Мэри подливает в стакан питье, меняет компрессы. Она ничего не спрашивает. Ей все ведомо, даже то, что время от времени ему необходимо прикасаться к ее руке. На таких условиях он готов испытывать самые страшные яды хоть каждый день. Сюрвайер, очевидно, еще не вернулся. Вилкинс оставил его после заседания, как оставляют после уроков провинившегося школьника. Старику предстоит отвечать за поступки, о которых он не имеет ни малейшего представления. Глупая история. Придется рассказать ему потом об утренней перестрелке. А то он и впрямь подумает, что Медицинский колледж стал прибежищем крамолы, а лаборатория чумы - приютом для государственных преступников. Бедняга Сюрвайер, ему не везет целый день: речь о противочумной вакцине вместо похвалы, на которую он вполне мог рассчитывать, принесла ему только неприятности. Вот она, логика канцелярии: вы подаете проект о спасении человечества, а чиновник выговаривает вам за неправильно наклеенные гербовые марки…

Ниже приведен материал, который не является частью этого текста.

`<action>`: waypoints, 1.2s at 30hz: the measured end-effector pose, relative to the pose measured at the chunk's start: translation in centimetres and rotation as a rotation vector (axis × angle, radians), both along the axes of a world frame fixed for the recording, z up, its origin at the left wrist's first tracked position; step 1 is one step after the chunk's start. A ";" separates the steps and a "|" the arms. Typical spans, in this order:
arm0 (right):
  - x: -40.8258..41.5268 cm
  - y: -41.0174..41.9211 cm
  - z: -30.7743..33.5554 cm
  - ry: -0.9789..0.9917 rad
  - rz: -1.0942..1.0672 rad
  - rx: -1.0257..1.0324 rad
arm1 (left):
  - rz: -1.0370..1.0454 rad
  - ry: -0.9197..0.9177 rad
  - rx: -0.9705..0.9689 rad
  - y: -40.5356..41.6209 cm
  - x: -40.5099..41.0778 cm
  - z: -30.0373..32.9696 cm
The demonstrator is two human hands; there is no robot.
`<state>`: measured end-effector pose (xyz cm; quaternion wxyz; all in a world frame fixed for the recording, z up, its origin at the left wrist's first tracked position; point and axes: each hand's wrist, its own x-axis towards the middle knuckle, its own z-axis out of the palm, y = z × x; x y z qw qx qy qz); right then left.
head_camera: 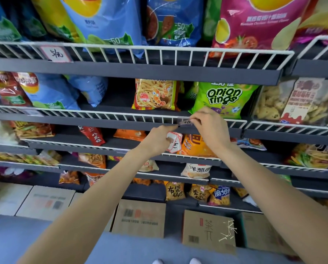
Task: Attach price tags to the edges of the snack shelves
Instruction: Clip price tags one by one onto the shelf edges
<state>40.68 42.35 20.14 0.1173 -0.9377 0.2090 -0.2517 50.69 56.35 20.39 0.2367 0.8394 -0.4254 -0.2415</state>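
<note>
White wire rail (151, 116) right at the right grip (209, 123), onion rings bag (224, 100) close behind it, open air nearer the person

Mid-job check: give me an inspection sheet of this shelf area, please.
Surface: dark shelf edge behind white wire rail.
Job's things: price tag at that edge; spare tags; a hung tag on the shelf above.
Clutter: onion rings bag above the hands; cardboard boxes on the floor.
Grippers: left hand holds the spare tags; right hand pinches the price tag.
Cables: nothing seen.
Surroundings: snack shelves.
</note>
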 end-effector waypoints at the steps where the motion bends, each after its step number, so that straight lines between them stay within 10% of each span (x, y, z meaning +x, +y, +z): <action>1: 0.1 0.0 -0.1 0.022 -0.013 -0.035 | -0.003 0.003 0.002 0.0 0.1 -0.1; 31: -1.0 0.0 -2.1 0.120 -0.058 -0.374 | 0.023 0.061 -0.116 -0.8 1.5 -1.9; 36: -0.8 0.0 -2.1 0.131 -0.075 -0.352 | 0.224 0.398 -0.276 -0.8 1.0 -1.4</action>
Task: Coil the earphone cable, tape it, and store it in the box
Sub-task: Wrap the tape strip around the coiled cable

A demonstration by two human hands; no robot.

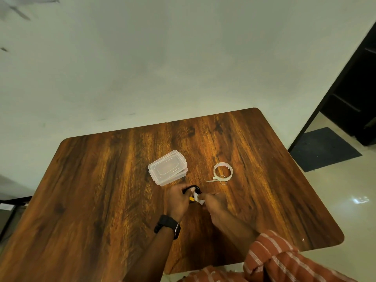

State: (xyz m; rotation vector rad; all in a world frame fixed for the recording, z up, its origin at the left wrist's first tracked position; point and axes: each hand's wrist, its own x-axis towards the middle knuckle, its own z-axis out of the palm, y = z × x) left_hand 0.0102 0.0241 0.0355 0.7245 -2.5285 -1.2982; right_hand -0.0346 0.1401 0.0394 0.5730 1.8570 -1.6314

- Как вы себя чувствуете, мистер…

- Отлично, мисс Сюрвайер.

Мэри ощутила недовольство в его голосе.

- Я сказала что-нибудь не так?

- Все так, но…

До каких же пор он будет оставаться для нее «мистером Хавкиным»? Мэри сразу забыла о строгих правилах госпитального режима и уставилась на своего пациента округлившимися от удивления глазами.

- А как же я должна называть вас? И правда - как?

За последние десять лет его имя несколько раз менялось. В Англии он - мистер Хавкин. В Индии тоже. Только старина Ганкин, по старой парижской привычке, зовет его «мосье Вольдемар». Давно, очень давно никто не обращается к нему по имени-отчеству - Владимир Ааронович или хотя бы по-студенчески - Володя. И уж совсем далеким и чужим кажется Маркус-Вульф - имя, данное при рождении по рекомендации одесского раввина. Русское, полюбившееся С детства - Владимир - удалось узаконить лишь в университете. Как ни странно, но больше всего помогла при этом жандармская переписка. Названное на допросах имя вносилось сначала в протоколы, потом в приказы по тюремному замку и в распоряжения градоначальника и, наконец, вошло в университетский диплом и заграничный паспорт»

Мэри сидит на краешке стула и слушает, стараясь не проронить ни слова. Как интересно!… Ведь она еще почти ничего не знает о прошлой жизни мисте… Нет, нет, если ему не нравится, она не будет называть его по фамилии. Но какая удивительная судьба: Россия, тайные общества, жандармы, тюрьма, потом институт в Париже, встреча с Пастером, Индия.

Полуприкрыв веки, Хавкин отдыхает после слишком долгой речи. Теперь можно совсем не выпускать ее руку: Мэри вся во власти своих дум. Как ни хороша Мэри - медицинская сестра, но еще милее девочка Мэри: одновременно беззаветно смелая и нерешительная, полная детского любопытства и смущения. Как в прозрачной воде Бенгальского залива, где до самого дна видна каждая скользящая рыбка, так можно наблюдать переменчивую игру чувств и красок на девичьем лице. Смелее, смелее! Он ответит на любой вопрос, не утаит от нее ни одной самой интимной детали своего прошлого и настоящего.